Q: How did you come up with the idea for The Lauras, and for
your characters Alex and Ma?
A: The Lauras was originally going to be a short story that
begins with a small child being kidnapped from their parents’ house. I had
planned for it to be slowly revealed that the kidnapper was a relative who had
taken the child for very good reasons, but before I could get there it became
clear that the narrator I was writing was much older than the four or
five-year-old I had envisioned.
I liked that voice too much to throw it away, and I
recognised the situation that Alex was in, of not wanting to question the
parent in charge not because you think they know what they’re doing but because
you’re worried they don’t, as one that I’ve been wanting to explore in fiction,
so I went with it.
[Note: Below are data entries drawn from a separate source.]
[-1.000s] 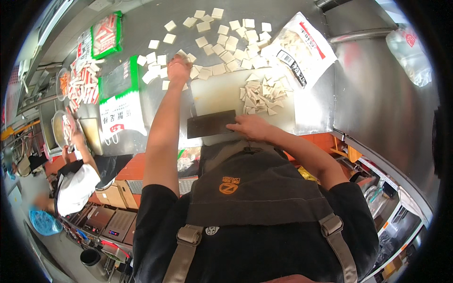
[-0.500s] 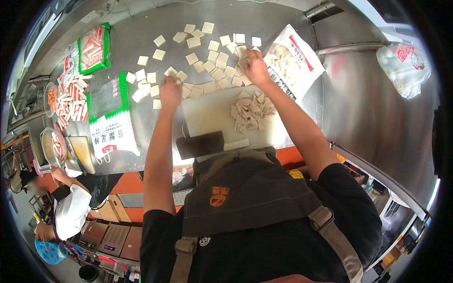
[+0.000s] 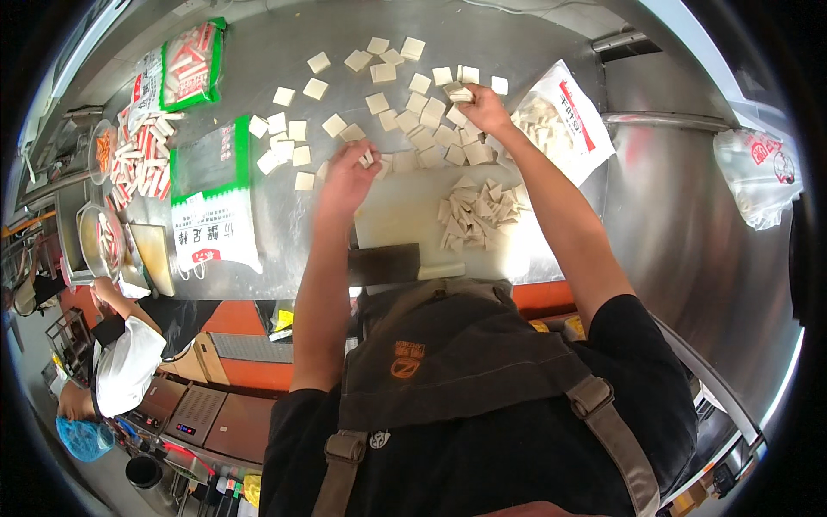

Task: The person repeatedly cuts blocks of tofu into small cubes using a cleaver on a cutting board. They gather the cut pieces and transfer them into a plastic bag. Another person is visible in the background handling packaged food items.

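Pale square tofu slices (image 3: 422, 139) lie scattered and overlapping across the steel table. My right hand (image 3: 485, 109) is closed on a small stack of tofu slices (image 3: 460, 92), above others near the far side of the spread. My left hand (image 3: 349, 177) pinches a few tofu slices (image 3: 368, 158) between thumb and fingers, at the left far corner of the white cutting board (image 3: 379, 215). On that board lies a heap of cut tofu triangles (image 3: 481, 211). A cleaver (image 3: 384, 265) with a pale handle rests along its near edge.
To the right stands an opened white bag (image 3: 564, 121) with tofu slices inside. At left are a green-edged bag (image 3: 211, 198), a fuller bag of crab sticks (image 3: 191, 65), and loose crab sticks (image 3: 142, 159). A co-worker in a white sleeve (image 3: 129, 366) works beside a bowl (image 3: 103, 237).
The whole view has shifted. My left hand has drawn back toward me and right, now with slices visible in its fingers. My right hand has moved away from me, lifting a small stack.
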Demonstrator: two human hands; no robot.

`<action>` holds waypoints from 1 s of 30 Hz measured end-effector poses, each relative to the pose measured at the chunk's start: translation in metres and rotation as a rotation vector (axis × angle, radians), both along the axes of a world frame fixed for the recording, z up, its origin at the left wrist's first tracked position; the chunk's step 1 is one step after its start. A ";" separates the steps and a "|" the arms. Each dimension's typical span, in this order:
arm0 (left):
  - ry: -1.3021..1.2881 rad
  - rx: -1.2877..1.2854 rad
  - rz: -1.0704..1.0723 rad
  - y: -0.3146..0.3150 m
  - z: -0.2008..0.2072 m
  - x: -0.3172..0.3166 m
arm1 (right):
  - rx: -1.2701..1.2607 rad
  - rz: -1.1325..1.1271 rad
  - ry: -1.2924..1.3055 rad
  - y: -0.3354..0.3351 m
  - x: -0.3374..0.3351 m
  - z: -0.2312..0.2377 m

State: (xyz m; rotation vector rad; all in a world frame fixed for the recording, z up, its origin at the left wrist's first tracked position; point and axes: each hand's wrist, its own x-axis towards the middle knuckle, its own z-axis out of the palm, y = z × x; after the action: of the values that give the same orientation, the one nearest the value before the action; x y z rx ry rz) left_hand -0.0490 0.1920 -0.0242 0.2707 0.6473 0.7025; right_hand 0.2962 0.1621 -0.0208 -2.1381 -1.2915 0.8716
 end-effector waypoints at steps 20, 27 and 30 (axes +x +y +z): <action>0.118 0.118 -0.096 -0.051 0.032 0.041 | -0.109 -0.113 0.637 -0.035 -0.131 0.090; 0.187 0.044 0.038 -0.050 0.035 0.054 | 0.128 0.236 -0.174 -0.049 -0.148 0.064; 0.308 0.129 -0.050 -0.050 0.023 0.047 | 0.068 0.407 0.004 -0.050 -0.150 0.063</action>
State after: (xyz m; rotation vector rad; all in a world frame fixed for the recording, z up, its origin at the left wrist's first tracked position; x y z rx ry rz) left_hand -0.0018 0.1420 -0.0010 0.5191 0.8862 0.6614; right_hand 0.1463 0.1120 0.0417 -1.8485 -1.7625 0.9711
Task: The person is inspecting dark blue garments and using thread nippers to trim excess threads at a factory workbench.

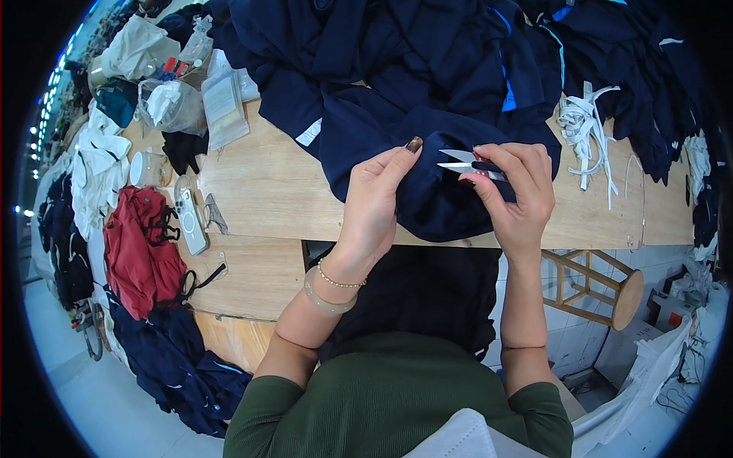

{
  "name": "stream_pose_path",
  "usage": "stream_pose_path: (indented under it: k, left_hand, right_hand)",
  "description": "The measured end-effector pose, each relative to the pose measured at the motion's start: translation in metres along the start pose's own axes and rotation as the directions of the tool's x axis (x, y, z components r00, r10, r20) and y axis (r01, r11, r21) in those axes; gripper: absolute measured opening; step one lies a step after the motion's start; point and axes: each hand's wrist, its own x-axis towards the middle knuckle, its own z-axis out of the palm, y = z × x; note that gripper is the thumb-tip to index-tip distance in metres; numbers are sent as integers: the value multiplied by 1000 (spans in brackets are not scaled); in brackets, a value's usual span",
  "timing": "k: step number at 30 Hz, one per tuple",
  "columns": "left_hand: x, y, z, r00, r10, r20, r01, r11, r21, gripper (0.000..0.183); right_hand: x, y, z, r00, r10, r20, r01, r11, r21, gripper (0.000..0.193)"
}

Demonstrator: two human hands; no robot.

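Observation:
A navy blue garment point(435, 210) lies bunched in front of me, part of it hanging over the table's near edge. My left hand point(376, 187) is closed at its left side, with the thumb on top and the cloth pinched; most of the fingers are turned under and hidden. In my right hand point(521, 183) is a small pair of thread snips point(456, 162), held between thumb and fingers. Their two silver blades stand apart and point left, just over the navy cloth and a short way from my left thumb.
More navy garments point(366, 61) are heaped at the back. White strips point(586, 126) lie to the right. Leftward on the wooden table point(259, 202) are a phone point(191, 217), a red cloth bag point(143, 252) and plastic bags point(172, 107). A wooden stool point(626, 299) lies sideways at lower right.

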Motion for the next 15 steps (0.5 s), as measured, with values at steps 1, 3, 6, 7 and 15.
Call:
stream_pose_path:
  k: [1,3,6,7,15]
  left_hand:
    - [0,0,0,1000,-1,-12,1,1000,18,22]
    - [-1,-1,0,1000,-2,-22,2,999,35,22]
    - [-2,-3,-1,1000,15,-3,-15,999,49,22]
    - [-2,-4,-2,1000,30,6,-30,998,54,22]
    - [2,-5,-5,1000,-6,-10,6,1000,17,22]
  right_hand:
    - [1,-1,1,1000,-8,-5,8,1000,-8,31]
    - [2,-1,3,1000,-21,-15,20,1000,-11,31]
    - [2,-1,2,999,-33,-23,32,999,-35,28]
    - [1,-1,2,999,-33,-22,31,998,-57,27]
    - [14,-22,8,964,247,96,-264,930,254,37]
Both of their characters then developed out of that initial
point of tension.
Q: How would you describe the relationship between your two
main characters?
A: At the beginning of the book Alex and Ma have a very firm
parent/child dynamic. Alex is hesitant to question anything Ma does, and Ma
continuously forgets that Alex might have opinions about the situations she
puts them in.
As their adventure progresses they both begin to realise
that the other is an individual apart from the role of “parent” or “child.”
Though they both start respecting that individuality, they never completely transcend
the original dynamic; Ma calls Alex “kid” to the very end, and Alex never tells
the reader what Ma’s name is.
Q: One of the issues in the book involves gender
nonconformity. Why did you decide to include this theme in the book?
A: Alex developed as an agender character the same way that
the male and female characters I’ve written have developed as male or female:
it was just the flavour of human that felt right. I’ve known probably more than
my fair share of genderfluid and nonbinary people, so it felt natural to write
about a nonbinary character.
After I started sharing the draft of the novel around and
getting questions about why Alex was agender I started realising that there
isn’t much naturalistic representation of gender nonconformity in fiction.
The more people who had read the book insisted that “there
are only two genders” and “everyone is born knowing which gender they are,” the
more important it became to me for that aspect of Alex’s character to be
preserved.
Q: Did you know how the novel would end before you started
writing it, or did you make many changes along the way?
A: When I started out I had a rough idea of the emotional
territory I wanted to cover in the book, and I knew the stories that Ma would
tell about her past along the way.
Those two things served as the guides for the writing of the
rest of the book. The possible outcomes of the book changed with each story Ma
told, but I think all of the changes were necessary to creating the book as it
is.
Q: What are you working on now?
A: I’ve been working for about four years now on a novel
about a couple who decide to homeschool their children in reaction to the
1980’s Satanic Panic, and the ways that their efforts to prevent their children
from making the same mistakes they have backfire.
It’s gotten to the point that I desperately want to abandon
it and start something else, so that probably means that it’s nearly finished.
Q: Anything else we should know?
A: I love a good book recommendation. For the past nine
years I've been in some form of higher education, and therefor semi-force fed a
very straight, white, dead, male selection of authors. Now that I can read what
I please again I'm trying to make up for lost time.